### TRY IT
Each line below needs to be returned exactly. Skip any picture.

===== THE DATA =====

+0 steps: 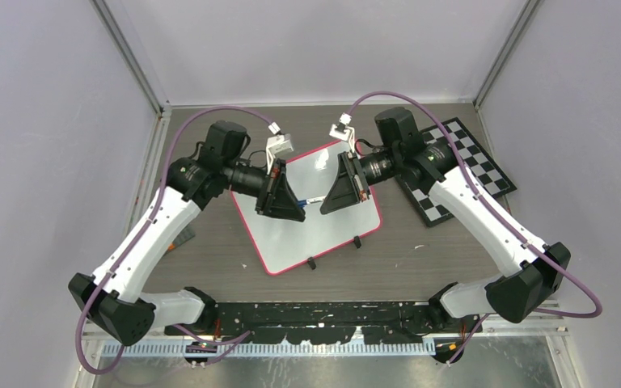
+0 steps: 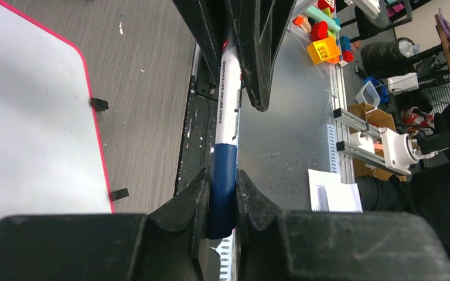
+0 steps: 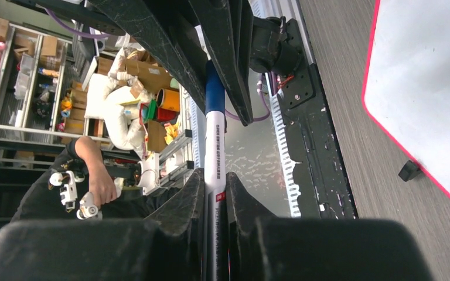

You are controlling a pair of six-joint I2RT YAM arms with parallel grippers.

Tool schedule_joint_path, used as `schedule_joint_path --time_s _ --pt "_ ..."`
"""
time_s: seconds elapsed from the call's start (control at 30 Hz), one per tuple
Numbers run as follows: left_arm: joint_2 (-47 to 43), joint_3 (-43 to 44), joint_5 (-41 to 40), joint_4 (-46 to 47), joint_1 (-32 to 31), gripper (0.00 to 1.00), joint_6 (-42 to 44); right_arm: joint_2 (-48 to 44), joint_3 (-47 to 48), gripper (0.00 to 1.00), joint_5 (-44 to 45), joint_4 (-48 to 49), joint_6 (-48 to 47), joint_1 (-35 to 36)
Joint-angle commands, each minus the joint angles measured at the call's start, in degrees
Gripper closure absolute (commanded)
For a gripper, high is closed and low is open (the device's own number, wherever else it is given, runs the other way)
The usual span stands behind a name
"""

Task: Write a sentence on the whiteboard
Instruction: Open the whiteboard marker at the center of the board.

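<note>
Top external view first: shows the whiteboard point(image 1: 291, 242) lying flat on the table point(image 1: 420, 259), turned askew, with no writing to be seen on it and two black clip feet point(image 1: 311, 263) at its near edge. Shows a marker point(image 1: 313, 200) held level just above the whiteboard's middle, gripped from both ends.

In the left wrist view, finds the left gripper point(image 2: 222, 187) clamped on the blue cap point(image 2: 222, 175). In the right wrist view, finds the right gripper point(image 3: 215, 187) closed tight on the marker's white body. Looks like the cap-pulling step, ahead of any stroke on the whiteboard.

Could fail in several ways from here:
- Risks a slip of the smooth white body through the right jaws under a straight pull, leaving the cap on.
- Risks a jerk apart at the moment of release, dropping the marker onto the whiteboard or streaking it with a stray line.
- Risks jamming the cap by pulling off the marker's own line.
- Risks shoving the whiteboard further askew, toward the checkerboard point(image 1: 461, 162) at its far right corner, by dipping too low afterward.

Shows no box, tray or cup on the table around the whiteboard. Well away from the whiteboard, off the table, picks out in the left wrist view a yellow basket point(image 2: 322, 50) among bright toys and a small clear tub point(image 2: 368, 92). Cannot tell the contents of either.
</note>
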Motion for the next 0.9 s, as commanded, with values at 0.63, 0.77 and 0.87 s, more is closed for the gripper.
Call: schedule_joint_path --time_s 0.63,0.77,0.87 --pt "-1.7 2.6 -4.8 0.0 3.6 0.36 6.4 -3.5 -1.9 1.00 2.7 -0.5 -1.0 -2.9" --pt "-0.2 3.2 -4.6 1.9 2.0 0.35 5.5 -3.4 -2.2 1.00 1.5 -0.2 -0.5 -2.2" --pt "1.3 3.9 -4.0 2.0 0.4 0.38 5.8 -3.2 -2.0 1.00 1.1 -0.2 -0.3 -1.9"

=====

### TASK RESPONSE
+0 steps: 
+0 steps: 
+0 steps: 

You are controlling a pair of six-joint I2RT YAM arms with parallel grippers.

Tool schedule_joint_path, used as `schedule_joint_path --time_s _ --pt "_ ..."`
"""
time_s: seconds elapsed from the call's start (control at 30 Hz), one per tuple
Numbers run as follows: left_arm: joint_2 (-47 to 43), joint_3 (-43 to 44), joint_5 (-41 to 40), joint_4 (-46 to 47), joint_1 (-32 to 31), gripper (0.00 to 1.00), joint_6 (-42 to 44); right_arm: joint_2 (-48 to 44), joint_3 (-47 to 48), gripper (0.00 to 1.00), joint_5 (-44 to 45), joint_4 (-48 to 49), joint_6 (-48 to 47), joint_1 (-35 to 36)
Joint-angle commands, each minus the joint angles measured at the call's start, in degrees
Gripper closure absolute (commanded)
For a gripper, high is closed and low is open (the device's own number, wherever else it is given, runs the other way)
The usual span stands behind a name
"""

Task: Write a sentence on the whiteboard
Instruction: Open the whiteboard marker at the center of the board.

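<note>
Top external view first: shows the whiteboard point(image 1: 291, 242) lying flat on the table point(image 1: 420, 259), turned askew, with no writing to be seen on it and two black clip feet point(image 1: 311, 263) at its near edge. Shows a marker point(image 1: 313, 200) held level just above the whiteboard's middle, gripped from both ends.

In the left wrist view, finds the left gripper point(image 2: 222, 187) clamped on the blue cap point(image 2: 222, 175). In the right wrist view, finds the right gripper point(image 3: 215, 187) closed tight on the marker's white body. Looks like the cap-pulling step, ahead of any stroke on the whiteboard.

Could fail in several ways from here:
- Risks a slip of the smooth white body through the right jaws under a straight pull, leaving the cap on.
- Risks a jerk apart at the moment of release, dropping the marker onto the whiteboard or streaking it with a stray line.
- Risks jamming the cap by pulling off the marker's own line.
- Risks shoving the whiteboard further askew, toward the checkerboard point(image 1: 461, 162) at its far right corner, by dipping too low afterward.

Shows no box, tray or cup on the table around the whiteboard. Well away from the whiteboard, off the table, picks out in the left wrist view a yellow basket point(image 2: 322, 50) among bright toys and a small clear tub point(image 2: 368, 92). Cannot tell the contents of either.
</note>
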Motion for the next 0.9 s, as commanded, with values at 0.63, 0.77 and 0.87 s, more is closed for the gripper.
Call: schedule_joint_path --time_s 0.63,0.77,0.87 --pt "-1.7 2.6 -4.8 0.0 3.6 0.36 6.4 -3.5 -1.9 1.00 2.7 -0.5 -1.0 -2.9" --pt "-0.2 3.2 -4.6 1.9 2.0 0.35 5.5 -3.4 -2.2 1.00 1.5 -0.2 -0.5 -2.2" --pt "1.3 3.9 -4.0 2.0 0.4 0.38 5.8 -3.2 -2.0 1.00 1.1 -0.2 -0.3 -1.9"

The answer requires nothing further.